Inflammation is the first domino in a cascade of reactions in the body that leads to chronic illness. Inflammation is caused by lifestyle factors: what we eat, how we move, how much we sleep, and how stressed we are.

Over time, these lifestyle factors can lead to increased levels of inflammation in the body, which manifests itself in health conditions such as increased blood sugar, blood pressure, and high cholesterol. There are some foods that are known to be culprits. These are usually highly processed foods that are either high in sugar or high in fat. Here are some to keep in mind, and for even more healthy tips, check out our list of the 112 most popular sodas, ranked by toxicity.


This sticky substance is more sinister than you might think. While corn syrup itself has been around for decades, high fructose corn syrup (HFCS) was specially made to be more shelf-stable. While the modifications were a win-win for the food manufacturer; they weren’t so good for our health.

High fructose corn syrup is digested and absorbed by the liver, producing fats that are distributed throughout the body. Excessive consumption of HFCS leads to insulin resistance and weight gain over time.

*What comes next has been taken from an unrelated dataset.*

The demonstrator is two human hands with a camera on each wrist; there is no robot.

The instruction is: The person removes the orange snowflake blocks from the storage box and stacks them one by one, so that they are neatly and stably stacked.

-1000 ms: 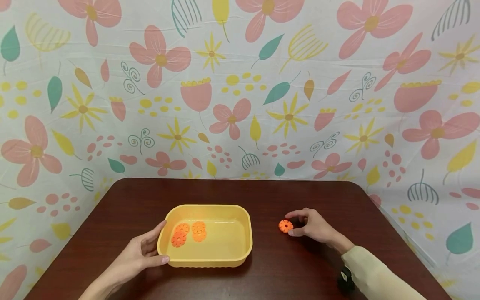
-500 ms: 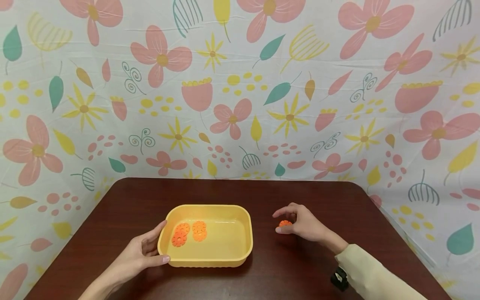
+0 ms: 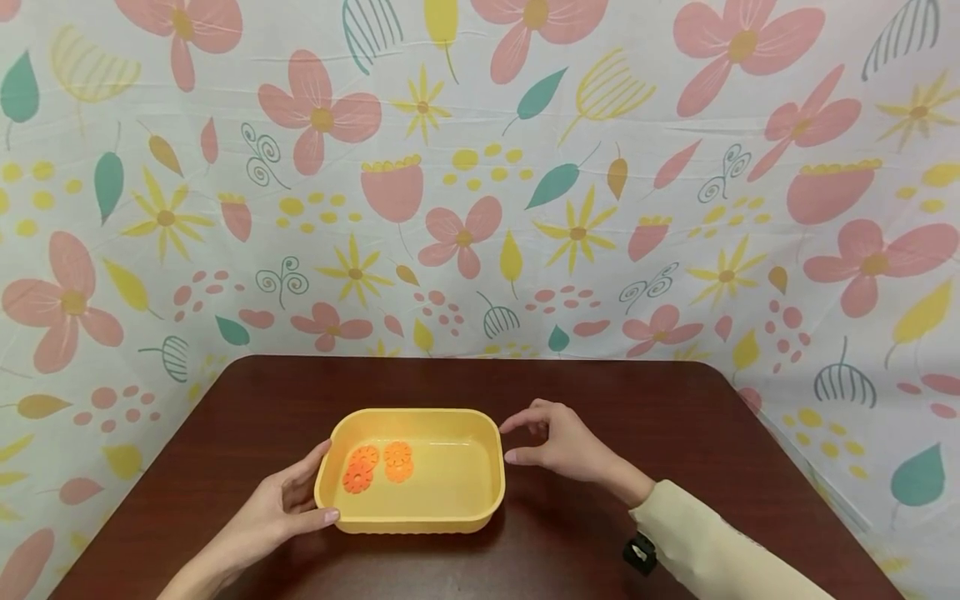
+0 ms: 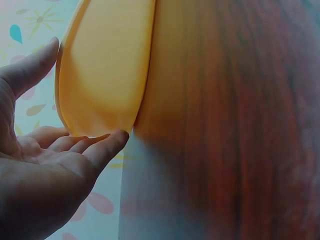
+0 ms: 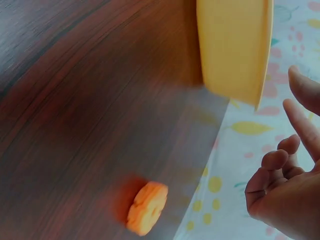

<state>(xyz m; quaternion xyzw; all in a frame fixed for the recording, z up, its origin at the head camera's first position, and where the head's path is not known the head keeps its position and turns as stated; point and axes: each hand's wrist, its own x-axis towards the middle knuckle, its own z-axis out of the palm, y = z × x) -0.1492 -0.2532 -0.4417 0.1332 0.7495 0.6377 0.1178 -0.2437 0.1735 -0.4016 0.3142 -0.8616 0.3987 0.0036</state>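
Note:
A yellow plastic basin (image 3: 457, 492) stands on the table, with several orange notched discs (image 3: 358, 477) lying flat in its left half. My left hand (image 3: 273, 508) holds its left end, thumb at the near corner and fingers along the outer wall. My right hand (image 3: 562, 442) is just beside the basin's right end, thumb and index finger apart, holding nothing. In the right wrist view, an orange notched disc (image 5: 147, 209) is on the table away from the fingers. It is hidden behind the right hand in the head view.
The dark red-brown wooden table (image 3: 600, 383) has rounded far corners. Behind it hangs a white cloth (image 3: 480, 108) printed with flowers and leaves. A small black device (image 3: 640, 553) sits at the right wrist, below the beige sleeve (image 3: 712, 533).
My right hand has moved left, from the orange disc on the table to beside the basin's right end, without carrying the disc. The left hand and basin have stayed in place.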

Lisa Andrews, RD says, “A diet high in fructose and fat can lead to fatty liver and glucose intolerance, along with inflammation and oxidative stress.”

Some research suggests that fructose triggers inflammatory changes at the cellular level. This reaction is highly dose-dependent and HFCS is one of the strongest sources of fructose in our food system!


Trans fats, also known as partially hydrogenated oil, are known to contribute to inflammation and are directly correlated with the risk of chronic illness. Similar to HFCS, trans fat was made to make products more shelf-stable. While the food industry benefited from its storage-saving properties, our health was not affected.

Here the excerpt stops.